The EES designs yield flat devices that are less than 50-microns thickthinner than the diameter of a human hairwhich are integrated onto the polyester backing familiar from stick-on tattoos.
The devices are so thin that close-contact forces called van der Waals interactions dominate the adhesion at the molecular level, so the electronic tattoos adhere to the skin without any glues and stay in place for hours. The recent study demonstrated device lifetimes of up to 24 hours under ideal conditions.
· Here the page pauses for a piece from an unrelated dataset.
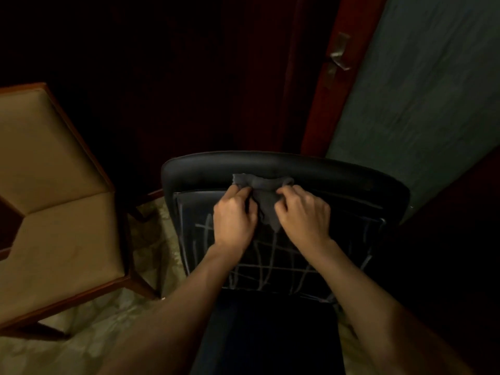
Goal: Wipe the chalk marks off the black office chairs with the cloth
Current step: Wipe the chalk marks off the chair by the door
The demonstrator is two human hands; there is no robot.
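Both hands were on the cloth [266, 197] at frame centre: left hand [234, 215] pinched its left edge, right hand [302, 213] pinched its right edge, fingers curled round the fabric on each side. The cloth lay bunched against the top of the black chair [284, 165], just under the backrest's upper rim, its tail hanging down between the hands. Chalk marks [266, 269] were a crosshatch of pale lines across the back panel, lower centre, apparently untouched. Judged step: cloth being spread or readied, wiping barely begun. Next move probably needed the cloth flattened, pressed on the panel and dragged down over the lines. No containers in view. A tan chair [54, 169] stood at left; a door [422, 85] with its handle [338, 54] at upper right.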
"The mechanics behind the design for our serpentine-shaped electronics makes the device as soft as the human skin," says Northwestern University engineer Yonggang Huang, also a lead researcher on the project. "The design enables brittle, inorganic semiconductors to achieve extremely vast stretchability and flexibility. Plus, the serpentine design is very useful for self adhesion to any surface without using glues."
While some areas of the body are ill-suited to adhesive electronics, such as the elbow, most regions commonly targeted for medical and experimental studies are ideal, including the forehead, extremities and the chest.
Regions of the body that previously proved difficult to fit with sensors may now be monitored, including the throat, which the researchers studied to observe muscle activity during speech.
The throat experiment yielded enough precision for the research team to differentiate words in vocabulary and even control a voice-activated video game interface with greater than 90 percent accuracy.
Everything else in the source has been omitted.